Search the listing for the word "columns" and return each line that contains it.

**********

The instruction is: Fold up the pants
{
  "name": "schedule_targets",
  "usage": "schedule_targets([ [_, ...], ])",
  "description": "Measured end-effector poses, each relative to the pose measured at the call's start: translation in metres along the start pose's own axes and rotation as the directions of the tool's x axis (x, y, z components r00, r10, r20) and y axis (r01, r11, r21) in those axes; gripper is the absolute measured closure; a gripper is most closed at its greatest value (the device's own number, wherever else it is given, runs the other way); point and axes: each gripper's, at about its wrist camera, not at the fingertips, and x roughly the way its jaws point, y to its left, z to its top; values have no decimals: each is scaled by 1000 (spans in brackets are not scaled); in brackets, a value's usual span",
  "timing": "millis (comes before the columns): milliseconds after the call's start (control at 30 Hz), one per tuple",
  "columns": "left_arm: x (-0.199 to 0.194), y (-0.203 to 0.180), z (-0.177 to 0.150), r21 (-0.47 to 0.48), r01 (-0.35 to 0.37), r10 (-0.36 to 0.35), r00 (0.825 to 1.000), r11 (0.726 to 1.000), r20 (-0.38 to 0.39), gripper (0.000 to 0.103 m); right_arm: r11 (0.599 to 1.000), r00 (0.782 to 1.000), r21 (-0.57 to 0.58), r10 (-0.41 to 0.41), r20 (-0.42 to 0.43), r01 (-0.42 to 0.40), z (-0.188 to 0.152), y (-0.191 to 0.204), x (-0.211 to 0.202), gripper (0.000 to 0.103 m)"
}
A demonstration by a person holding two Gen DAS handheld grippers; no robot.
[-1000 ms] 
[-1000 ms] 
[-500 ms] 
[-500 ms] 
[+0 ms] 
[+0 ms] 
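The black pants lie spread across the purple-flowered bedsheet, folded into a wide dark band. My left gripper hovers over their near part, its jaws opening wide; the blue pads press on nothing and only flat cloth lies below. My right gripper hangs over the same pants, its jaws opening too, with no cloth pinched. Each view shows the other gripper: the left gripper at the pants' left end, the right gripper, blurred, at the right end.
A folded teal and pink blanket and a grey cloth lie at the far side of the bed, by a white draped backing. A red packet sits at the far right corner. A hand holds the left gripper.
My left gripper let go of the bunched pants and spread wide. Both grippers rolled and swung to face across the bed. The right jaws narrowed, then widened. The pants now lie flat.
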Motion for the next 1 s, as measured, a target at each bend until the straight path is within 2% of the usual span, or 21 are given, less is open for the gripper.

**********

■ Response below ■
  "timing": "millis (comes before the columns): milliseconds after the call's start (control at 30 Hz), one per tuple",
  "columns": "left_arm: x (-0.199 to 0.194), y (-0.203 to 0.180), z (-0.177 to 0.150), r21 (-0.47 to 0.48), r01 (-0.35 to 0.37), r10 (-0.36 to 0.35), r00 (0.825 to 1.000), r11 (0.726 to 1.000), r20 (-0.38 to 0.39), gripper (0.000 to 0.103 m); right_arm: r11 (0.599 to 1.000), r00 (0.782 to 1.000), r21 (-0.57 to 0.58), r10 (-0.41 to 0.41), r20 (-0.42 to 0.43), r01 (-0.42 to 0.40), z (-0.188 to 0.152), y (-0.191 to 0.204), x (-0.211 to 0.202), gripper (0.000 to 0.103 m)"

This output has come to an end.